People check a fire-damaged area in the Abu Bakr al-Siddiq Mosque following, according to Palestinian authorities, an attack by Israeli settlers on the West Bank village of Tell, near Nablus, Monday, February 23, 2026. (AP Photo/Majdi Mohammed)
People check a fire-damaged area in the Abu Bakr al-Siddiq Mosque following, according to Palestinian authorities, an attack by Israeli settlers on the West Bank village of Tell, near Nablus, Monday, February 23, 2026. (AP Photo/Majdi Mohammed)

Israeli settlers vandalized a mosque in the Israeli-occupied West Bank early Monday, spray-painting offensive phrases and setting a fire, according to the Palestinian Authority’s Ministry of Religious Affairs.

Worshippers arriving for the day's first prayers found the damage and a smoldering fire that spewed black smoke across the entrance of the Abu Bakr Al-Siddiq Mosque in the town of Tell, near Nablus, and stained the ornate doorway.

“I was shocked when I opened the door," said Munir Ramdan, who lives nearby. "The fire had been burning here in the area, the glass was broken here and the door was broken.”

Security camera footage showed two people walking toward the mosque carrying gasoline and a can of spray paint, and running away a few minutes later, Ramdan said, The AP news reported.

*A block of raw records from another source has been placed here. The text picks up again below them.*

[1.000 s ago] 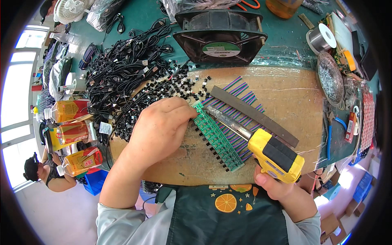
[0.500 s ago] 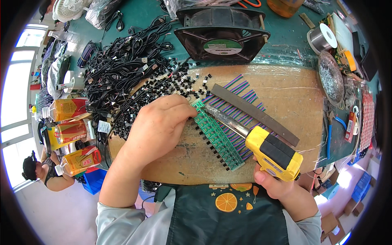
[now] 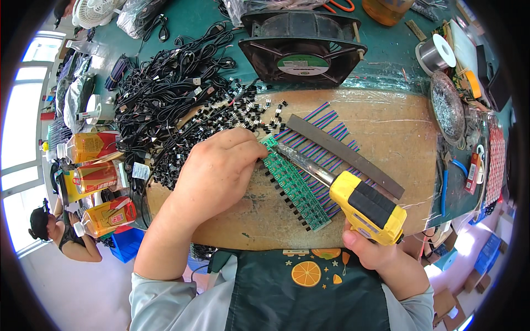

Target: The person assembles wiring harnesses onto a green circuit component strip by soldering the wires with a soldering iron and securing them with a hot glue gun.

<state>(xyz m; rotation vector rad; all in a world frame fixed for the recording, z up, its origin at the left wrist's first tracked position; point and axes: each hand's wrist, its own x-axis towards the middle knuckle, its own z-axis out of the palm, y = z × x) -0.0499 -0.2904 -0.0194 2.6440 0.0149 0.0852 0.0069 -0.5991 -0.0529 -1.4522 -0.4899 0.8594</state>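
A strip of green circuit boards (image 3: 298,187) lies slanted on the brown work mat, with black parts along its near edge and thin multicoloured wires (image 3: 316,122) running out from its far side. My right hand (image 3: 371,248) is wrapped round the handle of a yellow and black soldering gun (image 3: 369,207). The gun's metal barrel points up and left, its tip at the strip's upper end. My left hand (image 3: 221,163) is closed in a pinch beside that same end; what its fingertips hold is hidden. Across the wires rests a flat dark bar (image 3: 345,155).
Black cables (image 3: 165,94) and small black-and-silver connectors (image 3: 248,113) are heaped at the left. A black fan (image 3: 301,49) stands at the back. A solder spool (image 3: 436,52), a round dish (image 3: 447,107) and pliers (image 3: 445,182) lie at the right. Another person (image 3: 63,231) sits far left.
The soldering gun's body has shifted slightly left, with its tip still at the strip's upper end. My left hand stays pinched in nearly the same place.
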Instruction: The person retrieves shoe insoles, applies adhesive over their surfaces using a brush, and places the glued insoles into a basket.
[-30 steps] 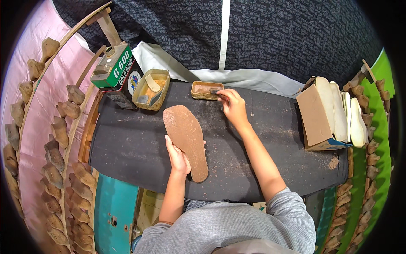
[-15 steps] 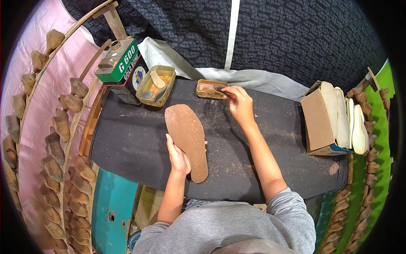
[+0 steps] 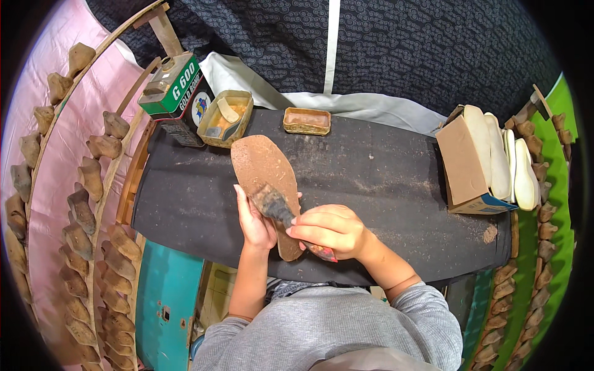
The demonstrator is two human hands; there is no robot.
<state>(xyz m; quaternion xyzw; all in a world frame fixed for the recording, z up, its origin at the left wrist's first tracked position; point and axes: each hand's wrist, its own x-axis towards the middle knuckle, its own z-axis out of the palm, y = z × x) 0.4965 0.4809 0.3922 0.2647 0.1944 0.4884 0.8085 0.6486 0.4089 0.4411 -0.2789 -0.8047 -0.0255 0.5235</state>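
Note:
A brown shoe sole (image 3: 263,162) is tilted up above the table, gripped along its edges by my left hand (image 3: 256,226), thumb on the left side and fingertips showing at the right. My right hand (image 3: 337,232) is closed around a dark, worn brush (image 3: 276,207) with a reddish handle end. The bristles rest against the middle of the sole's face. Beyond the sole, a small rectangular tin (image 3: 307,121) holds a brownish layer of what looks like glue.
A larger tray (image 3: 247,120) with scraper-like pieces stands beside a green and black can (image 3: 173,102) at the back left. On the right, a cardboard box (image 3: 459,164) holds several white insoles (image 3: 525,176). Wooden shoe lasts (image 3: 80,207) line racks on both sides. Crumbs dot the dark tabletop (image 3: 383,167).
My right hand has brought the brush from the small tin back toward me and onto the sole. The left hand still holds the sole, shifted slightly left and up.

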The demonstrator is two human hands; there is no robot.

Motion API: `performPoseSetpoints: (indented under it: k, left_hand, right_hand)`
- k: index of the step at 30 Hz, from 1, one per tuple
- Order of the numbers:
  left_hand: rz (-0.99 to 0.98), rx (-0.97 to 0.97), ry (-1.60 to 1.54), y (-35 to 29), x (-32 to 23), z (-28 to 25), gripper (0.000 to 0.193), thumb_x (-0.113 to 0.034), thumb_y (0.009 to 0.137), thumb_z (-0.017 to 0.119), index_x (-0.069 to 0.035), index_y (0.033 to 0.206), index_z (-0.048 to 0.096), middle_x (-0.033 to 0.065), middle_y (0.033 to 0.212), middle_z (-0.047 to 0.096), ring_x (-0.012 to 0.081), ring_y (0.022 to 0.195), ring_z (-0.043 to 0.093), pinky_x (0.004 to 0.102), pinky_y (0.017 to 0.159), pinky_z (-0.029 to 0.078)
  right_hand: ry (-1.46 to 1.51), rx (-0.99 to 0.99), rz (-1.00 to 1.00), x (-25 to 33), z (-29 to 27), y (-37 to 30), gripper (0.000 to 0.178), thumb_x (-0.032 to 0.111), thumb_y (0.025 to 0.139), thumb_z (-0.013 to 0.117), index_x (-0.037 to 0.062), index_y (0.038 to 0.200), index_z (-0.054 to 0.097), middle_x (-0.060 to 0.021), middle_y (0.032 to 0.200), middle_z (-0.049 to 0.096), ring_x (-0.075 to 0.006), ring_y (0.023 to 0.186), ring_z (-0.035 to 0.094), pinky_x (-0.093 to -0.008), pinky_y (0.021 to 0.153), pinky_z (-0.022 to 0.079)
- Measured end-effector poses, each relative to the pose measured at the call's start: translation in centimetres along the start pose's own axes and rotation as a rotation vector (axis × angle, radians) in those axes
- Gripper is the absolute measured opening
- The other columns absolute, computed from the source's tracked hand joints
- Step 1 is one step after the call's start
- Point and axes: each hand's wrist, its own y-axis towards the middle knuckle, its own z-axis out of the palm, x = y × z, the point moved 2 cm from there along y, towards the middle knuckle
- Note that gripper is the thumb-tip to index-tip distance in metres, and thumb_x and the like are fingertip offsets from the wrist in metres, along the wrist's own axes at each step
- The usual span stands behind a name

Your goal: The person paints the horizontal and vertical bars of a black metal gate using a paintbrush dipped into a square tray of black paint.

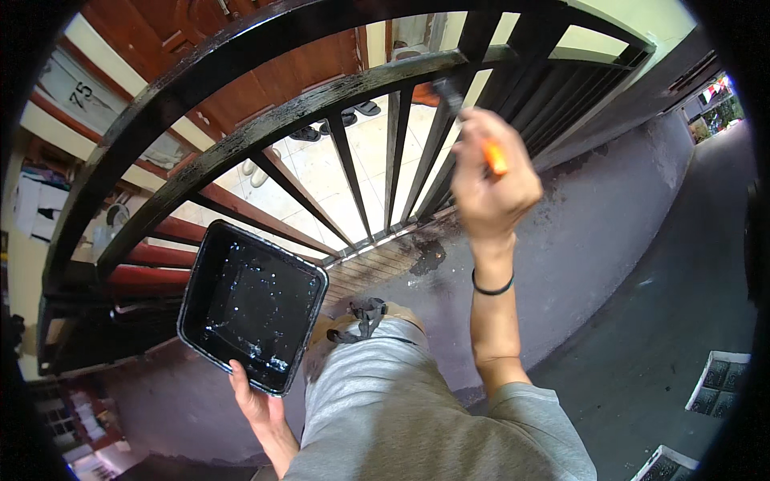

The attackers spray-painted graffiti denigrating the Prophet Muhammad, as well as the words “revenge” and “price tag.” In “price tag” attacks, hard-line Israeli nationalists attack Palestinians and vandalize their property in response to Palestinian militant attacks or perceived efforts by Israeli authorities to limit settlement activity.

The ministry said settlers vandalized or attacked 45 mosques in the West Bank last year.

The latest incident occurred as Muslims observe the holy month of Ramadan.

“The provocation is directed especially at the person who is fasting, because you are fasting and entering a month of mercy and forgiveness from God,” said Salem Ishtayeh, a resident of Tell. “So they like to provoke you with words. It’s not that they are attacking you personally, they are attacking your religion, the Islamic faith.”

The Israeli military and police said they responded to the incident and were searching for suspects. The military said it “strongly condemns” harm done to religious institutions.

Palestinians and rights groups say Israeli authorities routinely fail to prosecute settlers or hold them accountable for violence.

There has been a recent surge in violence by settlers against Palestinians in the West Bank. Last week, settlers killed a Palestinian-American man, Nasrallah Abu Siyam.

According to information released by Israel's military last month, there were 867 attacks by settlers against Palestinians and security forces in 2025, an increase of 27% over 2024.

The number of serious settler attacks including shootings, arson and other violent crimes has increased sharply each year since far-right politician Itamar Ben-Gvir, who spent his law career defending Jews who attacked Palestinians, became national security minister. The number of serious attacks increased from 54 in 2023 to 83 in 2024 and 128 in 2025.